Save all your kisses for me
We already knew that the typical worker’s weekly pay rose 0.1% in 2014. Last week, ONS explained why people who had held the same job for over a year saw pay rise 4.1%. People starting jobs are younger and less skilled than those leaving them. Employees staying in a job tend to benefit from rises during the year. And the bargaining power of some people looking for work is limited by the fact that they are unemployed. So, while the difference between stickers and twisters is large, it’s perfectly normal.
Rise Like a Phoenix
Eurozone annual inflation was 0% in April, up from -0.1% in March. So the single currency region has escaped from the lake of deflation, even if it’s not quite reached the familiar shore of inflation either. Although the slow journey out of deflation echoes the relative improvement in general economic activity across the eurozone, the main cause lies more with the weakening downward pull of falling energy prices. So it’s best to keep a sense of perspective. The European Central Bank aims to keep annual price rises near to but below 2%. That’s a long way away.
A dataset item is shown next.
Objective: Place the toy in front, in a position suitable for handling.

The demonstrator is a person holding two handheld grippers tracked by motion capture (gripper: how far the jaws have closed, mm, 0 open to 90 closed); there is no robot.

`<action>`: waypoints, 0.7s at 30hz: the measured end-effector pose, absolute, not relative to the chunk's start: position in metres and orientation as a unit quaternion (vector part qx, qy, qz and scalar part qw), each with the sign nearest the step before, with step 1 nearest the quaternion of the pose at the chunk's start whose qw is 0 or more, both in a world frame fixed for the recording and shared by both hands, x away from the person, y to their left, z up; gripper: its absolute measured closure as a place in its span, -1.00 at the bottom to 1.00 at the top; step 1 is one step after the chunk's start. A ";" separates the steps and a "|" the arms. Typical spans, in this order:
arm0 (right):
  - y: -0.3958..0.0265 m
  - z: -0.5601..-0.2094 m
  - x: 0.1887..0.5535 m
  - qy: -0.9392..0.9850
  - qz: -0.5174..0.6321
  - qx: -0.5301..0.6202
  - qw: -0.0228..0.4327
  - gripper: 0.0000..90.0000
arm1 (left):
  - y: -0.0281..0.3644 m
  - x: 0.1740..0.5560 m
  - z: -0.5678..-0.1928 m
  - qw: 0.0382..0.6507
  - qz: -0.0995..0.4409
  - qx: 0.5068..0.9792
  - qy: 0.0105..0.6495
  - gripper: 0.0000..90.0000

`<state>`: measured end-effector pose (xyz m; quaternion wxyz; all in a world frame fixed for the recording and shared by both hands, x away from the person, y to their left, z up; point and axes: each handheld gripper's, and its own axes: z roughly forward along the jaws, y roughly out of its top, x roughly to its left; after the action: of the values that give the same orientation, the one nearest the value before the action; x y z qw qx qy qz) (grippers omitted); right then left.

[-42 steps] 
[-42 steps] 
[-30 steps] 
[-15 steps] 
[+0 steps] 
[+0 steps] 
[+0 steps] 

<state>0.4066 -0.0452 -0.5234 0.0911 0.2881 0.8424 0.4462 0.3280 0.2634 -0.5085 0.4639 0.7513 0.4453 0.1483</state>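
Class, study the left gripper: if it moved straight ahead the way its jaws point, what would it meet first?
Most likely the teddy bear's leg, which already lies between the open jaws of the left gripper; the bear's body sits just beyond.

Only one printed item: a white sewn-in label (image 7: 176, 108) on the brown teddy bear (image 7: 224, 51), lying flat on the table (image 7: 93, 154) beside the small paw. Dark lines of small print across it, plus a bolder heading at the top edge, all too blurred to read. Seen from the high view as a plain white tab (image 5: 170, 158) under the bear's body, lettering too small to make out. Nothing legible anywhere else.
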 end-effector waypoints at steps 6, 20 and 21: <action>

Don’t expect a let-up in its bond-buying programme soon.
Although business activity in eurozone slowed a little in May, firms want to increase staff. The eurozone composite Purchasing Managers’ Index slipped to 53.4 in May, from the slightly higher 53.9 in April, still nicely above the neutral 50-mark. The region’s makers are reporting stronger business, while the services sector slowed. But the most welcome news was that firms are hiring staff at the fastest pace in three years. What’s often overlooked is that while productivity is important, what really matters in the short-term, especially for the eurozone, is jobs dear boy, jobs.
Hold me now
The last time the Fed raised interest rates George W Bush was a first term President and Greece was winning Europe’s football championship. Neither of these is likely to happen again and we’ll wait a while yet before the Fed hikes. The minutes of its April meeting showed members concerned about the recent weakening performance. They put that down mainly to one-off factors but niggles remained that something more troubling is at work. With inflation still quiescent markets believe rates will remain on hold until December.